If we can’t stop the presses, we should at least slow them down. U.S. publishers produced almost 300,000 new titles last year, a number that Sara Nelson of Publishers Weekly referred to as “a ridiculous number.”
With bookstore sales rising a modest 3.6% in the last five years, we have more and more books competing for what amounts to the same exact shelf space. Clearly, something is wrong.
As a heavy book reader myself, I contend that we need better books not more books. I can’t tell you how many books I started this past year and never finished. Why? Because, frankly, they weren’t worth finishing. Most of them left me underwhelmed. The authors would have done better to boil down the content and make it a magazine article.
But publishers appear to be addicted to cranking out more and more titles. It reminds me of a scene from an old episode of “I Love Lucy” in which Lucy and Ethel are working in a chocolate factory. Finding themselves in the Wrapping Department, they must keep up with the increasing speed of a factory conveyor belt. Since the ladies initially appear to be keeping up with the flow, their supervisor increases the speed of the belt until Lucy and her friend are overwhelmed.
Editors and book marketers face a similar predicament. “If only we had just a little more time to spit-shine this title,” they mutter under their breath. But the conveyor belt keeps delivering a seemingly endless flow of titles. Worse, Publishers desperate for growth keep piling additional titles onto the backs of their already-overworked employees.
It’s time to stop the madness. We don’t need more titles. We need better titles. The only way this is going to happen is if publishers stop focusing on quantity and begin focusing on quality.
Last year, our company introduced some 700 new titles. I don’t care how you cut it, that’s a lot of books. It is basically two books a day. Every day. All year long. Worse, 23% of our titles drove more than 90% of our revenue. Or to say it another way, 74% of our titles accounted for less than 10% of our revenue. Hello? (And, I’ll bet money that our experience isn’t unique. I’d wager that almost every other publisher’s experience is similar.)
But to really appreciate this, you have to understand that the work is pretty evenly distributed among all titles. Every title must be contracted, edited, typeset, proofread, packaged, cataloged, sold-in, merchandised, and promoted. Whether you sell a million or a few thousand, it still requires a similar amount of work.
So, based on this, we came to a fairly obvious conclusion. We can cut the title count and eliminate a significant portion of our workload, without reducing our revenue or our profit margin. All we have to do is eliminate our worst performing titles—or in the case of frontlist, the titles that are forecast to perform the worst.
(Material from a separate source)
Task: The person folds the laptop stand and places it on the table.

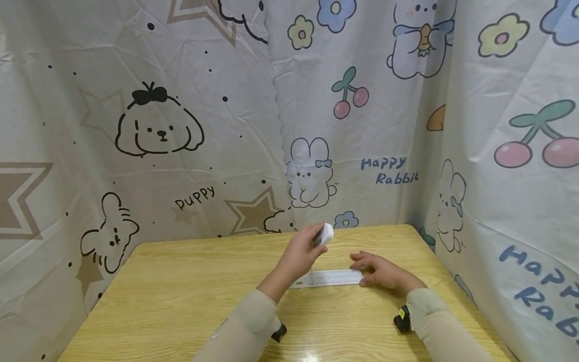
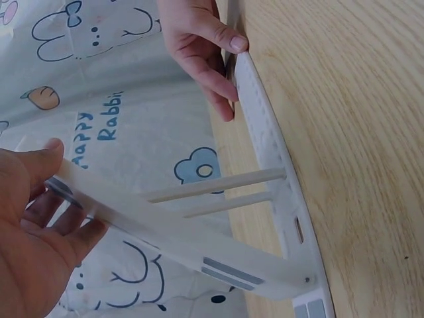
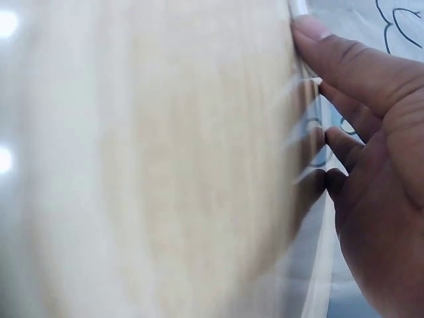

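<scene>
A white hinged folding stand (image 1: 336,277) lies with its long base on the table; ruler-like marks run along that base. In the left wrist view its upper arm (image 2: 172,235), with grey pads, is tilted up from the hinge, and two thin rods (image 2: 225,184) span between arm and base. My left hand (image 1: 300,254) grips the raised end of the arm between thumb and fingers. At the base's right end, my right hand (image 1: 386,272) holds it, thumb on the near edge and fingers at the far edge. The right wrist view shows the thumb (image 3: 344,59) at a white edge.
The wooden table (image 1: 181,291) spreads out around the stand. Behind it and on the right hangs a printed curtain (image 1: 244,125) with cartoon animals, close to the table's edges. A black wrist device (image 1: 401,319) is strapped under the right sleeve.
</scene>
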### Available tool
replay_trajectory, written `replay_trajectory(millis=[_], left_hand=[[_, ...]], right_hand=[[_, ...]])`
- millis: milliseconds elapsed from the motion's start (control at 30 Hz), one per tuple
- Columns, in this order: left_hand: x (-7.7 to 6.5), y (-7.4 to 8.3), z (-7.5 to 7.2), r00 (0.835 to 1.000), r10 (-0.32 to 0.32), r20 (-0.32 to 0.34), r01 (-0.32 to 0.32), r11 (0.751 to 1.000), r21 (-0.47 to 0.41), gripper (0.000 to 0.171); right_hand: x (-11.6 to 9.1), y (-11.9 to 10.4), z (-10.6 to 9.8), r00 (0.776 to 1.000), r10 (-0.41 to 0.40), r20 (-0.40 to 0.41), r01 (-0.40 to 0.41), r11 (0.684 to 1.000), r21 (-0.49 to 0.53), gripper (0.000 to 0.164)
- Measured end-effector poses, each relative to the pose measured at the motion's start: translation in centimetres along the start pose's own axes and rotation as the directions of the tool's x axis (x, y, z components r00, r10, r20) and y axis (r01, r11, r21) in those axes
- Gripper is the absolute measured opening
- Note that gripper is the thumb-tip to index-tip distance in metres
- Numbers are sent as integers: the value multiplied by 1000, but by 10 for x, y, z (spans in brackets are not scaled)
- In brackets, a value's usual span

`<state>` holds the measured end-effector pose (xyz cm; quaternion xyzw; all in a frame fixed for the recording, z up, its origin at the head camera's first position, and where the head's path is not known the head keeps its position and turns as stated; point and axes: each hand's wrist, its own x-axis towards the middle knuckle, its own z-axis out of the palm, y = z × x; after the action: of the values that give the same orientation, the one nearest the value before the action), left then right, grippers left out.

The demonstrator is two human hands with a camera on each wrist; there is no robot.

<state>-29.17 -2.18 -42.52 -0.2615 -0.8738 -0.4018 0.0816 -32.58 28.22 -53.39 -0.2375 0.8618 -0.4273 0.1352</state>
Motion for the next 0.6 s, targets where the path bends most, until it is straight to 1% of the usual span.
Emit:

You may think, Well, that’s fine in theory but forecasting is a tricky business. As Yogi Berra once famously said, “Predictions are difficult, especially about the future.” But as it turns out, not so much—at least not as far as it concerns our “A” and “B” titles (the top tier). In aggregate, our forecasting on these titles is about 95% accurate. If anything, these titles tend to outperform our expectations.
These books are generally more predictable. They are typically written by known authors or from authors who at least have media platforms and can help us promote them. Obviously, we have to find the next generation of talent, so we can’t afford to completely eliminate new authors. In fact, we will continue to take risks on those relatively few manuscripts that are exceptionally well-written. But we can still do a much better job of focusing on the authors and the content with the most potential.
The problem comes at the bottom of the list—the “C” and “D” titles. These titles are less predictable and, as a result, pose the greatest risk. Our forecast accuracy is about 60% here. These titles usually have the least potential for a reasonable return on our investment. It is easy to get excited about a new author or a new title, but the truth is that you never know what you have until you publish the book and see if people are willing to part with their hard-earned cash to buy it.
Regardless, we feel we can do a much better job of focusing on the best authors and the best content. As a result of this exercise, we have determined to cut 50 percent of our new title output. We believe that by doing so we will put at risk less than 10% of our revenues (and even less of our margin). More importantly, by slowing down the conveyor belt, we believe we can improve the quality and more than make up for any potential decrease in revenue.
Borrowing a phrase from the Marines, “we are looking for a few good books.” We are still working through the title list and are not prepared to announce who stays and who goes. However, our ultimate goal is do a better job delivering excellent books—books worth finishing—to the marketplace.